# Mass Effect 2 sound problem.



## dirtbikeryzz

Ah the wonders of pc gaming, problems with 3 of the 4 games installed this week. Any ways on mass effect two the sound when people talk sounds like its way in the back round and you can't make out what they say. Tried different drivers for my gpu and still no luck. Its weird because the sound when your not in a conversation with someone or a cut scene sounds fine.


----------



## dirtbikeryzz

Just found a patch 1.02 but it keeps saying mass effect 2 isn't installed. Is it getting confused because its in program files x86?


----------



## wellhellothere

dirtbikeryzz said:


> Ah the wonders of pc gaming, problems with 3 of the 4 games installed this week. Any ways on mass effect two the sound when people talk sounds like its way in the back round and you can't make out what they say. Tried different drivers for my gpu and still no luck. Its weird because the sound when your not in a conversation with someone or a cut scene sounds fine.



If your using onboard sound, make sure you've got the settings in Mass Effect configured to the most basic option. 



dirtbikeryzz said:


> Just found a patch 1.02 but it keeps saying mass effect 2 isn't installed. Is it getting confused because its in program files x86?



Open the patch file's directory, if its not in the same as the Mass Effects, theres your problem. If it is, i'd try downloading from a different location and re-installing it.

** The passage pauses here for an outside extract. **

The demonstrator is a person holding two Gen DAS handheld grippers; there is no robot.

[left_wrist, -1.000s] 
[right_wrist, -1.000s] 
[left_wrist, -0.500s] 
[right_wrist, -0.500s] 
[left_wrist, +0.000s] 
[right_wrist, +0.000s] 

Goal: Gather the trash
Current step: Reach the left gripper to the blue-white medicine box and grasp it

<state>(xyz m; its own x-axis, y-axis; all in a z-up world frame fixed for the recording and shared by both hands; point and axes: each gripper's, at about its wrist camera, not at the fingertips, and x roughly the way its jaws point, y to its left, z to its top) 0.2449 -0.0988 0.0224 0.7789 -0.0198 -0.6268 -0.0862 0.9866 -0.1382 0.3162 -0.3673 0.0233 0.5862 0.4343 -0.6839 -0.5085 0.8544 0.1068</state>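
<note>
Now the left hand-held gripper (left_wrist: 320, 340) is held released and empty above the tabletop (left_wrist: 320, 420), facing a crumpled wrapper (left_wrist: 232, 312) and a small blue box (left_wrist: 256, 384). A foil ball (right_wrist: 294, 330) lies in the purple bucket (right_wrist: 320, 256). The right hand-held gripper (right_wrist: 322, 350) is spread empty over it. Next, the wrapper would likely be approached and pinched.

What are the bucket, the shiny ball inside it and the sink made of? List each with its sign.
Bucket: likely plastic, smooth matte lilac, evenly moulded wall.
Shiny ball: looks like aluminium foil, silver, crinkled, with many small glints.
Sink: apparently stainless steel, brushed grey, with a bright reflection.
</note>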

Is it any good by the way?


----------



## dirtbikeryzz

Put sound to stereo and it fixed it. Still don't know why the patch is saying I don't have mass effect 2 installed.


----------



## Ghostrider

Try disabling overclocking if you are running any (see http://social.bioware.com/forum/1/topic/106/index/773770#1659757 for details.

Also try to switch to stereo sound. Sometimes not hearing a conversation is a sign that one of the audio channels is missing.


----------